Filomena "Mea" Carnevale

 

Interview with granddaughter of direct Filomena Carnival, the daughter of a sister, and met her personally, saw the stigmata and touched them. In Abruzzo few people know the story of her "Aunt Mea" ​​as the family calls her.

 

 

Above images are of Filomena "Mea" Carnevale.

 

 

Reported [here]. From the [Dictionary] of the Apparitions of the Virgin Mary (R. Laurentin) - From 1938/1939 until her death, a stigmatic shepherdess, the daughter of poor peasants, Philomena Carnival (1926-1959), claimed to see the Virgin and receive messages. Her gifts were numerous: rapture, prophecy, reading of souls . On March 23, 1956 the bishop of the diocese initiated an investigation and medical canon: the outcome was positive. After the death of Philomena, many pilgrims came to pray at her tomb. On June 2, 1969 a the Fraternity of the Father was founded according to her wishes and with the approval of bishops. This opened an information process to introduce her cause of beatification.

 

March 19, 2009 - The 50th anniversary of the death of Philomena Carnevale



San Vincenzo Valle di Rovereto is celebrating the 50 anniversary of the death of Philomena Carnevale, the young woman who 54 years ago received the gift of the stigmata. The commemoration began on the 14th with a torchlight procession and culminated with a conference on the 17th, the date of death of the young Rovetana, with a celebration of the bishop of the diocese of Sora has been delivered in the municipality of San Vincenzo, at the house where Philomena Carnival lived. Mea, as she is ffectionately called, was born in San Vincenzo Valle Bush on April 11, 1929 to a humble family, her father Antonio manufactured fireworks, while the mother Rosaria was a housewife. In eight years, little Mea, unable to continue going to school, began to lead the sheep to pasture until the economic hardship forced her to go to work in Rome, at the service of a family. During her early twenties when health problems forced to be in and out of different hospitals in the capital first and then Sora and, after being diagnosed with an incurable heart disease, she returned permanently to her native country.

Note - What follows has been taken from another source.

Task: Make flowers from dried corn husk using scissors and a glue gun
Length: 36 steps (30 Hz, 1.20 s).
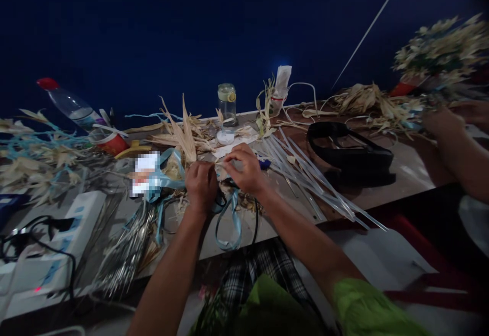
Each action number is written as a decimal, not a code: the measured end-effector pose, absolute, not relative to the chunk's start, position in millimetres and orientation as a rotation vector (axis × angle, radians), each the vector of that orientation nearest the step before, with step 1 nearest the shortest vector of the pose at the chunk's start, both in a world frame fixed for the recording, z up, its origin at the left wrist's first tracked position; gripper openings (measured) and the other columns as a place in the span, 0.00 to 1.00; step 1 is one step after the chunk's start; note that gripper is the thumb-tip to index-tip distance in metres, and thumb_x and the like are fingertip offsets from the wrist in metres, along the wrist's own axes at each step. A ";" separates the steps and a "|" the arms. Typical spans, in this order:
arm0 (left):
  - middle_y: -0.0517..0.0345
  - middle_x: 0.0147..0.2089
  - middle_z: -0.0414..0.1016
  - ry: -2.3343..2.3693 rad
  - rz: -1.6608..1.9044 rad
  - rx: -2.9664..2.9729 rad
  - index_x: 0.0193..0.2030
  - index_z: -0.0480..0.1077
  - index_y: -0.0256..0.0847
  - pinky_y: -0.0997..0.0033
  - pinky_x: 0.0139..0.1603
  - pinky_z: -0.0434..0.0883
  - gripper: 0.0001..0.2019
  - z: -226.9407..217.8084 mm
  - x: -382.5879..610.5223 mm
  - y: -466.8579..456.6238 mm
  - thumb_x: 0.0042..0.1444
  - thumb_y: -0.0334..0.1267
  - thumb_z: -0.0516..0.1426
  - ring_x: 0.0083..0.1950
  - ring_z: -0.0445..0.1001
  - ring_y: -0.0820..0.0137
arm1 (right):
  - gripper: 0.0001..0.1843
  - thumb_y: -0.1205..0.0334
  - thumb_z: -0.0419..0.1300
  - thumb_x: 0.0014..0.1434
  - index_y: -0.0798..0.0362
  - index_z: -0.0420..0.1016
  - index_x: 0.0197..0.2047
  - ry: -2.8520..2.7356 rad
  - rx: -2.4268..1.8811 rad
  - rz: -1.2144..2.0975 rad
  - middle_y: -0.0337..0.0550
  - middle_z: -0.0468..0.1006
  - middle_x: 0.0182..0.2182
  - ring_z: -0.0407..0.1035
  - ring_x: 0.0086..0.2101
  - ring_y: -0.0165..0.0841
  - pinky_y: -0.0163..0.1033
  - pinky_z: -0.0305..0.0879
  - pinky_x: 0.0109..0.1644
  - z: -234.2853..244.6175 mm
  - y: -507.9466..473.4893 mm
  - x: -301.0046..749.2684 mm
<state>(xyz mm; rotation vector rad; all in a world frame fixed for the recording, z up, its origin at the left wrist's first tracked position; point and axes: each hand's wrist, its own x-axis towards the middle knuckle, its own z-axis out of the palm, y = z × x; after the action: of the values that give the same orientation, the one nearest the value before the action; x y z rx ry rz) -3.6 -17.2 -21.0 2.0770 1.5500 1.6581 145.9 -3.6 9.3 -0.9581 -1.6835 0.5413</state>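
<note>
My left hand (200,183) is closed in a fist near the table's front edge, gripping dried husk leaves and light-blue ribbon (229,224) that loops down over the edge. My right hand (244,170) is right beside it, fingers curled and pinching the same small husk piece (218,165) between the two hands. A fan of dried husk leaves (183,135) lies just behind the hands. A sheaf of thin pale strips (305,175) lies to the right of my right hand.
A glass jar (226,103) and a plastic bottle (71,104) stand at the back. A black strap (349,152) lies right. White power strips (53,244) with cables sit left. Another person's arm (458,147) holds a husk bouquet (439,51) far right.
</note>
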 end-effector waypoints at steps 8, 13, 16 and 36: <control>0.51 0.34 0.71 1.699 1.490 2.439 0.33 0.68 0.41 0.64 0.43 0.58 0.04 -24.1 -3.4 -18.4 0.53 0.30 0.53 0.38 0.67 0.64 | 0.04 0.66 0.54 0.55 0.54 0.69 0.32 -1.969 -1.145 0.169 0.47 0.68 0.35 0.60 0.40 0.37 0.42 0.54 0.46 -0.9 -7.4 138.7; 0.53 0.31 0.70 1.752 1.388 2.541 0.31 0.67 0.40 0.65 0.40 0.57 0.04 -21.7 1.1 -21.3 0.54 0.31 0.52 0.36 0.67 0.65 | 0.04 0.67 0.53 0.54 0.54 0.69 0.32 -2.060 -1.213 0.059 0.48 0.69 0.36 0.59 0.40 0.38 0.43 0.52 0.44 3.2 -13.9 136.6; 0.53 0.30 0.70 1.815 1.352 2.574 0.30 0.66 0.40 0.65 0.38 0.57 0.04 -21.8 1.7 -21.5 0.55 0.33 0.52 0.35 0.67 0.65 | 0.02 0.67 0.54 0.53 0.54 0.68 0.32 -2.063 -1.214 0.061 0.47 0.69 0.36 0.59 0.40 0.38 0.43 0.51 0.43 3.1 -15.8 134.4; 0.53 0.30 0.71 1.840 1.280 2.689 0.31 0.66 0.39 0.65 0.36 0.56 0.06 -20.0 4.6 -22.7 0.57 0.33 0.51 0.34 0.68 0.65 | 0.08 0.63 0.50 0.59 0.54 0.68 0.33 -2.018 -1.410 -0.063 0.47 0.69 0.37 0.59 0.39 0.38 0.43 0.50 0.44 0.1 -16.6 133.7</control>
<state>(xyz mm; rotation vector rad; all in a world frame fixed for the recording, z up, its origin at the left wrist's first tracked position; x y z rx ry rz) 4.6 -22.7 -20.0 2.6894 1.8401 1.2795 133.7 -16.6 0.1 -1.4098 -2.0181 -0.0632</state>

It was at this time in her short life that Filomena received a mysterious gift. Wounds appeared on the hands, feet, chest and even on the right shoulder. This plague according to her confessors was one of the most painful for her and re-proposed the wound of the cross that Jesus bore on Calvary. Philomena Carnevale died in San Vincenzo Valle Bush March 17, 1959, just 30 years of age. It's been 50 years yet the echo of her words is still a clear comfort to those who come to see her.